Brief ->
Please print every line of the material below exactly.

### Data below

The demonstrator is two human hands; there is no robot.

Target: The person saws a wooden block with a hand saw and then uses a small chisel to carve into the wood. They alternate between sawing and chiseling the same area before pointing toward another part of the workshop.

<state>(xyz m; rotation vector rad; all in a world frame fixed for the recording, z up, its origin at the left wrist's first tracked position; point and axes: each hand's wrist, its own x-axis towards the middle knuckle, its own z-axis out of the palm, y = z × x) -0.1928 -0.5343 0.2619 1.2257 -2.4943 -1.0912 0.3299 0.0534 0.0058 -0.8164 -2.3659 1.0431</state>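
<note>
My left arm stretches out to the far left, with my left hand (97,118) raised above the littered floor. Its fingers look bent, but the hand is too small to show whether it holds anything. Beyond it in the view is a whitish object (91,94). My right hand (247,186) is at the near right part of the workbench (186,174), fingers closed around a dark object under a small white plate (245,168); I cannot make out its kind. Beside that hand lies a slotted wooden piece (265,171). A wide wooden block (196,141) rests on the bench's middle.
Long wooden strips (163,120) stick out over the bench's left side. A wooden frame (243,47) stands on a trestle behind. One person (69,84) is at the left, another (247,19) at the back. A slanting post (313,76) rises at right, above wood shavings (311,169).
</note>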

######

Written solution ->
The demonstrator is two human hands; there is no robot.

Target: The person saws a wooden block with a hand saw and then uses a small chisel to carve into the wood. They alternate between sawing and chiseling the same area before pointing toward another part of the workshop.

<state>(xyz m; rotation vector rad; all in a world frame fixed for the recording, z up, its origin at the left wrist's first tracked position; point and axes: each hand's wrist, its own x-axis towards the middle knuckle, its own z-axis out of the palm, y = z × x) -0.1928 -0.5343 0.2619 1.2257 -2.4943 -1.0912 0.3299 0.0534 0.0058 -0.8164 -2.3659 1.0431</state>
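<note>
My left arm stretches out to the far left, with my left hand (97,118) raised above the littered floor. Its fingers look bent, but the hand is too small to show whether it holds anything. Beyond it in the view is a whitish object (91,94). My right hand (247,186) is at the near right part of the workbench (186,174), fingers closed around a dark object under a small white plate (245,168); I cannot make out its kind. Beside that hand lies a slotted wooden piece (265,171). A wide wooden block (196,141) rests on the bench's middle.
Long wooden strips (163,120) stick out over the bench's left side. A wooden frame (243,47) stands on a trestle behind. One person (69,84) is at the left, another (247,19) at the back. A slanting post (313,76) rises at right, above wood shavings (311,169).
</note>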

No more work is needed on this exercise.